**Brief:**
Give the data again exactly, from its opening line through the line in which "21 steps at" appears.

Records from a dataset
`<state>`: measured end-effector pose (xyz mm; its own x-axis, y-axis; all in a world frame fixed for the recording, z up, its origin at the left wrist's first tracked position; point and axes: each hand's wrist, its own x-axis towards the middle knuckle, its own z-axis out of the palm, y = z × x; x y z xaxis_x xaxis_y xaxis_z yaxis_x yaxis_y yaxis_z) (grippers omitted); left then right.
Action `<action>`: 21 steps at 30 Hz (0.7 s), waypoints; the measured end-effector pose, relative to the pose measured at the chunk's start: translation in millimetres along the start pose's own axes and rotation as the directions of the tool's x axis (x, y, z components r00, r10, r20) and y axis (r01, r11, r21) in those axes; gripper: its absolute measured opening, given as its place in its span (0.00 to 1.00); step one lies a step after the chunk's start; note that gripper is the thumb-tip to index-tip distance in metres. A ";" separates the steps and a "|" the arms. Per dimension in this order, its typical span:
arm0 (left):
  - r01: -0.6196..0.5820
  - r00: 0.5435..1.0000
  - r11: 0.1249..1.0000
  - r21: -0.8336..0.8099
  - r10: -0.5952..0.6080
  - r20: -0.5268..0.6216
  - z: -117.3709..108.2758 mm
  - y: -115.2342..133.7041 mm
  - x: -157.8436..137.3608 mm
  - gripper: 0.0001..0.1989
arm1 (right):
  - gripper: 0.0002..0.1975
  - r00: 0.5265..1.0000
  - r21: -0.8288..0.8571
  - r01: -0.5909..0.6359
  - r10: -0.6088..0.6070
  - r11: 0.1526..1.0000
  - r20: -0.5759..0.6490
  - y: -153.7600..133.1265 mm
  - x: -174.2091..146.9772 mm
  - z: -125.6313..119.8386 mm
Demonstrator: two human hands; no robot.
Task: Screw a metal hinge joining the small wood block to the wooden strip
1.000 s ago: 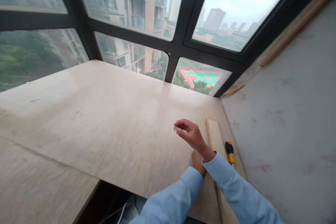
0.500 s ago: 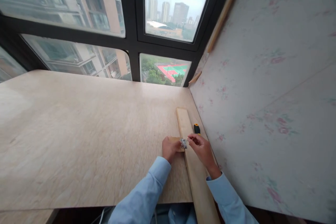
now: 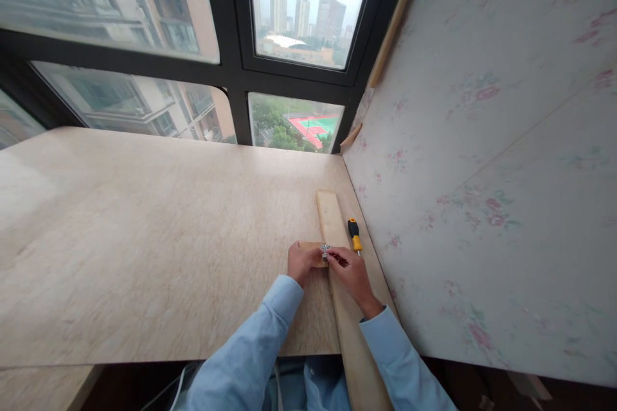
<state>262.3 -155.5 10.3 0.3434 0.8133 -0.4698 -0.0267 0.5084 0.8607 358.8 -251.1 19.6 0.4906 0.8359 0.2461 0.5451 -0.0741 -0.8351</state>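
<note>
My left hand (image 3: pixel 301 263) is closed round a small wooden block (image 3: pixel 311 245), its thumb by a metal hinge (image 3: pixel 325 248). The block sits against the left side of a long wooden board (image 3: pixel 330 212), and the hinge lies across where they meet. My right hand (image 3: pixel 349 273) is closed in a pinch at the hinge, over the board. Whatever is between its fingertips is too small and covered to make out. Just beyond that hand lies a screwdriver (image 3: pixel 355 236) with a black and yellow handle, on the board's right side.
The stone-patterned ledge (image 3: pixel 144 237) carries the board, whose near end sticks out past the front edge. A flowered wall (image 3: pixel 482 205) rises close on the right. Dark window frames (image 3: pixel 236 70) stand at the back. A pale cable (image 3: pixel 179 388) hangs below the ledge at lower left.
My right fingertips have come left onto the hinge, covering part of it. More of the screwdriver shows now. The whole view has shifted slightly; my left hand keeps its grip on the block.
</note>
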 end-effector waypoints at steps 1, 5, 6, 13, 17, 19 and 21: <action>-0.001 1.000 1.000 -0.004 0.001 -0.004 0.2 0.1 -0.2 0.12 | 0.08 1.000 -0.010 0.014 -0.014 1.000 0.005 0.2 0.3 0.1; -0.001 1.000 1.000 -0.020 0.001 -0.011 0.6 0.8 -0.9 0.12 | 0.08 0.998 -0.047 0.062 -0.061 0.997 0.010 -0.2 0.3 -0.1; 0.001 1.000 1.000 -0.024 -0.001 -0.011 0.6 1.0 -1.0 0.13 | 0.08 0.998 -0.057 0.069 -0.069 0.996 0.008 -0.5 0.1 -0.2; 0.040 0.999 0.999 -0.027 -0.040 -0.008 0.9 2.4 -2.5 0.15 | 0.09 0.991 -0.103 0.127 -0.122 0.987 0.054 -3.8 -1.0 -3.7; 0.044 0.999 0.999 -0.025 -0.044 -0.005 1.3 3.4 -3.4 0.14 | 0.11 0.986 -0.107 0.145 -0.134 0.984 0.100 -6.6 -0.8 -7.4; 0.043 0.999 0.999 -0.030 -0.043 -0.003 1.3 3.2 -3.0 0.14 | 0.11 0.983 -0.112 0.153 -0.140 0.982 0.122 -7.7 -0.7 -8.7; 0.043 0.999 0.998 -0.041 -0.043 0.009 0.9 2.5 -2.2 0.14 | 0.12 0.981 -0.124 0.159 -0.142 0.980 0.136 -8.1 -0.5 -9.4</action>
<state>262.3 -156.4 13.7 0.3525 0.7881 -0.5047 -0.0498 0.5543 0.8308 360.5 -256.1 30.8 0.3117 0.9039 0.2929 0.6961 -0.0074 -0.7179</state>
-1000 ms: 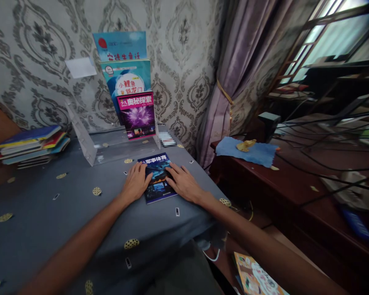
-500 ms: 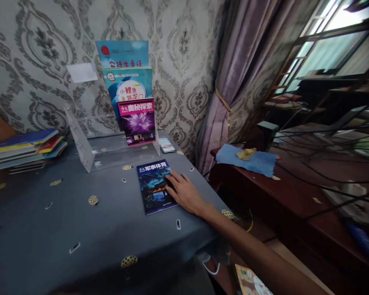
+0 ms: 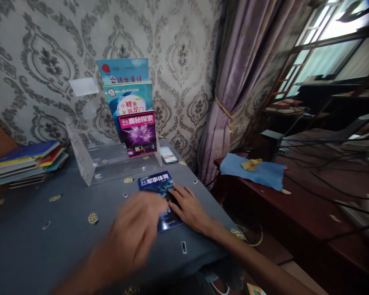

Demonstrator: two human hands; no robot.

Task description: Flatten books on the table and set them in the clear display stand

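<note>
The dark-blue, rectangular paper booklet (image 3: 155,179) lies flat on the grey-blue, cloth-covered surface (image 3: 64,237), in front of the clear, angular plastic stand (image 3: 85,166). The right hand (image 3: 192,209) rests unclenched, fingers spread over the booklet's right side. The left hand (image 3: 137,229) is blurred before its lower left part, fingers seemingly curled; whether it grips or touches anything, I cannot tell. Light, flat pressure from the right fingers should steady the booklet, while gentle left-hand contact near the edge would likely avoid creasing the cover.
</note>
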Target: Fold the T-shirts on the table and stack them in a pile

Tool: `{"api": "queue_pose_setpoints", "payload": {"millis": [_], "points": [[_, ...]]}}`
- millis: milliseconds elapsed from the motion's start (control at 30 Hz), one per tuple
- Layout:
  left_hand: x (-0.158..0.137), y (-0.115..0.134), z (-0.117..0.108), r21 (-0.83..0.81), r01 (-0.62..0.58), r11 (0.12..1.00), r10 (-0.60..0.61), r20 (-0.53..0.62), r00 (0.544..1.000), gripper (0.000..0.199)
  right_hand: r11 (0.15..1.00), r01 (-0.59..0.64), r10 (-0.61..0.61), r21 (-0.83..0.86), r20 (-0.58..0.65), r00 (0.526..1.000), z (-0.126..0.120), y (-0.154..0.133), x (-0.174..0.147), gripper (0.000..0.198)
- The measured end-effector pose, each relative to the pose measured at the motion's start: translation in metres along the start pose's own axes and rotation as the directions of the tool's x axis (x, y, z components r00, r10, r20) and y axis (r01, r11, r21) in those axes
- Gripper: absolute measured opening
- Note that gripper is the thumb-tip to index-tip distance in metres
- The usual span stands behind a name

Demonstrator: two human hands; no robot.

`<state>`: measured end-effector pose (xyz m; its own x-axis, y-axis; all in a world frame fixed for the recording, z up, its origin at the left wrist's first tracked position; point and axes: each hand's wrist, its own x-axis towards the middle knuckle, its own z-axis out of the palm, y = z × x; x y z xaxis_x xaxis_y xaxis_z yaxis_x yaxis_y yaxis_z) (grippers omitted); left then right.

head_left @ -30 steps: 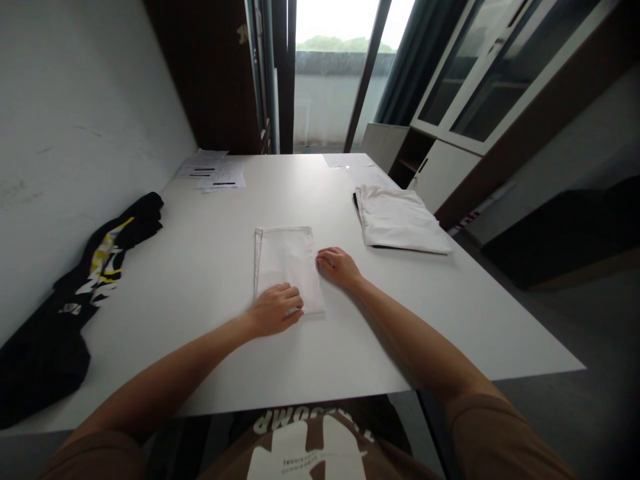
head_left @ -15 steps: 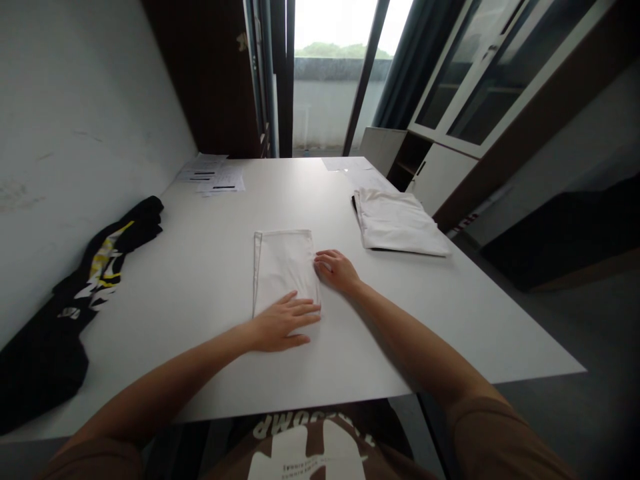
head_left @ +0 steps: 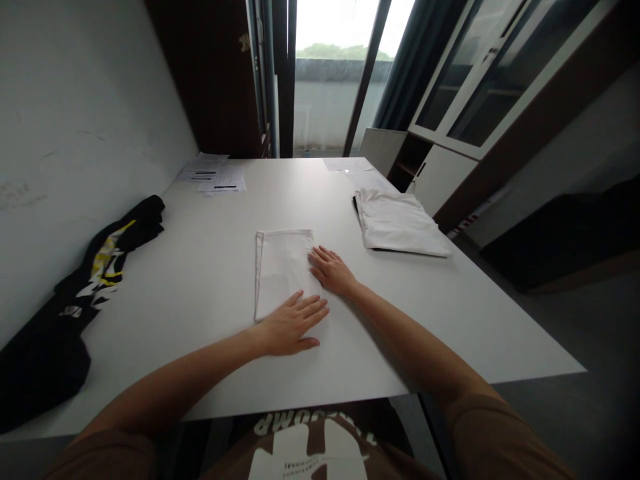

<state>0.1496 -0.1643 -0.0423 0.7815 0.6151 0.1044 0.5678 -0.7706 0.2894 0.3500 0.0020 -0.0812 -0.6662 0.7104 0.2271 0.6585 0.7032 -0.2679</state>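
A white cloth (head_left: 284, 263), folded into a neat rectangle, lies flat on the white table in front of me. Across its near right corner rests my left hand (head_left: 295, 325), palm down with fingers spread, covering that corner. My right hand (head_left: 331, 268) lies flat along the cloth's right edge, fingertips on the fabric and fingers stretched out. Neither hand grips anything. The layers of the fold show along the cloth's left edge.
On the right of the table (head_left: 210, 267) lies a stack of folded white cloth (head_left: 400, 223) with a dark layer beneath. A crumpled black garment (head_left: 107, 267) with yellow and white print lies along the left wall. Paper sheets (head_left: 225, 179) lie at the far left.
My left hand has slid slightly right over the cloth's near corner. The fingers of my right hand, curled before, are now flattened onto the right edge.
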Motion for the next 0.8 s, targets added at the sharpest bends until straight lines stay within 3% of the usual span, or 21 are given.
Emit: {"api": "queue_pose_setpoints", "payload": {"millis": [133, 267, 333, 433, 500, 600, 667, 733, 800], "points": [[0.002, 0.007, -0.002, -0.029, -0.191, 0.981, 0.192, 0.056, 0.980, 0.068, 1.000, -0.012, 0.012, 0.014, 0.002, 1.000, 0.000, -0.001, 0.000, 0.047], [-0.002, 0.001, -0.005, 0.024, -0.028, 0.999, 0.029, -0.042, 0.999, 0.066, 0.998, -0.049, 0.051, 0.035, -0.038, 0.998, -0.001, -0.001, 0.000, 0.047], [-0.004, -0.002, -0.005, 0.016, -0.020, 1.000, 0.021, -0.025, 0.999, 0.070, 0.997, 0.043, -0.041, 0.065, -0.029, 0.999, -0.004, -0.002, -0.001, 0.048], [-0.005, -0.001, -0.004, -0.032, -0.156, 0.987, 0.157, 0.025, 0.987, 0.069, 0.973, 0.203, -0.207, 0.106, 0.030, 0.978, -0.007, -0.005, -0.003, 0.046], [-0.004, 0.001, -0.004, -0.026, -0.151, 0.988, 0.151, -0.018, 0.988, 0.065, 0.978, 0.188, -0.193, 0.094, 0.049, 0.980, -0.008, -0.006, -0.003, 0.045], [-0.004, -0.006, -0.007, 0.048, 0.042, 0.998, -0.035, -0.139, 0.990, 0.058, 0.999, 0.036, -0.036, 0.018, 0.022, 0.999, -0.006, -0.005, -0.004, 0.045], [-0.006, -0.021, -0.011, 0.091, 0.208, 0.974, -0.184, -0.217, 0.959, 0.054, 0.998, -0.051, 0.051, -0.038, -0.002, 0.999, -0.006, -0.004, -0.004, 0.045], [-0.011, -0.043, -0.016, 0.114, 0.374, 0.920, -0.326, -0.303, 0.895, 0.051, 0.991, -0.111, 0.110, -0.080, -0.009, 0.994, -0.007, -0.004, -0.005, 0.046], [-0.019, -0.072, -0.020, 0.115, 0.551, 0.827, -0.472, -0.389, 0.791, 0.050, 0.984, -0.152, 0.152, -0.096, -0.008, 0.988, -0.008, -0.006, -0.006, 0.048]]}}
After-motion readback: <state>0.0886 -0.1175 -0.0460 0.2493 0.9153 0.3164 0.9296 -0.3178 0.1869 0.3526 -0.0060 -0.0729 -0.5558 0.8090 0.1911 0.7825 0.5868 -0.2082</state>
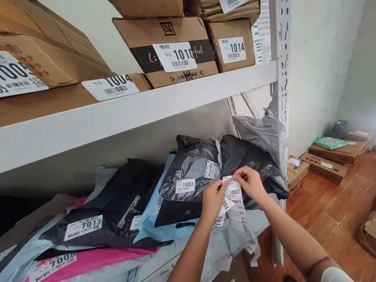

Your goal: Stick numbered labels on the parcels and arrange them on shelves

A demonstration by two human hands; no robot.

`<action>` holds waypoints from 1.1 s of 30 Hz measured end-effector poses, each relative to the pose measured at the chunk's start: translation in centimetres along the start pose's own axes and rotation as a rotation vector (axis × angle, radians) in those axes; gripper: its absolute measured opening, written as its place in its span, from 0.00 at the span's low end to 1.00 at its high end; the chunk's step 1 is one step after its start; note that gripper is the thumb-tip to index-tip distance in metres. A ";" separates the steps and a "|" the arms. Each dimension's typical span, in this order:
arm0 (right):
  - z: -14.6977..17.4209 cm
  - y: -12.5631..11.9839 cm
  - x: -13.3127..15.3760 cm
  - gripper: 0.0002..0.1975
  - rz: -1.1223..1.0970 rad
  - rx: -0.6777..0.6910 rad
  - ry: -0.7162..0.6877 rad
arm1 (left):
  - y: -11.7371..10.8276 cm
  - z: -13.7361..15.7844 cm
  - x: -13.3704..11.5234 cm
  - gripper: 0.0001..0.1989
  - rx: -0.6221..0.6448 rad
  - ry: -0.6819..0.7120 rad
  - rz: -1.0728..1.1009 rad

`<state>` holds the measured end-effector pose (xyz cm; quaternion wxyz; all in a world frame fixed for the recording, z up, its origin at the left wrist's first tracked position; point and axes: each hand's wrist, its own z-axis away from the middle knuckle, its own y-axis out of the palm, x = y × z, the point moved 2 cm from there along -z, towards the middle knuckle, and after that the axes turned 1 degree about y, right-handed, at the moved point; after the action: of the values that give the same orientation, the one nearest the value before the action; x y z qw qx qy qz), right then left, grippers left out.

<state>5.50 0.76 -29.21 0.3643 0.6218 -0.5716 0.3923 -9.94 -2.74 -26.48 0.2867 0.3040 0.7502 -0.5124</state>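
A long strip of white number labels (234, 192) hangs between my two hands, its lower end dangling in folds below the shelf edge. My left hand (212, 197) pinches the strip near its top from the left. From the right, my right hand (249, 181) pinches the top label with thumb and fingertips, partly covering its number. Just behind the hands lies a black plastic parcel (252, 160) on the lower shelf. To its left is another black parcel (188, 168) bearing a label (185, 185) that reads 1002.
Cardboard boxes (176, 35) with number labels stand on the upper shelf above a white beam (147, 113). More bagged parcels (117, 203) fill the lower shelf at left. A perforated upright post (282, 78) stands at right. Boxes (326, 168) lie on the wooden floor by the wall.
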 end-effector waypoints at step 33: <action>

**Solution below:**
`<state>`: measured end-effector pose (xyz mm; its own x-axis, y-axis; all in a world frame fixed for the recording, z up, its origin at the left wrist's first tracked position; point and axes: each hand's wrist, its own x-axis towards the middle knuckle, its own z-axis out of the palm, y = z × x; x y z xaxis_x xaxis_y xaxis_z yaxis_x yaxis_y yaxis_z) (grippers omitted); left then right.
Action `<action>`: 21 steps at 30 Hz (0.7 s), waypoints; the measured end-effector pose, relative to the pose measured at the chunk's start: translation in millimetres along the start pose's own axes and rotation as the directions of the tool's x axis (x, y, z components r00, r10, r20) and y axis (r01, r11, r21) in those axes; gripper: its absolute measured opening, given as its place in its span (0.00 to 1.00); step one lies a step after the chunk's start; note that gripper is the thumb-tip to index-tip distance in metres. A ";" separates the steps and a "|" the arms. Per dimension in this order, its typical span:

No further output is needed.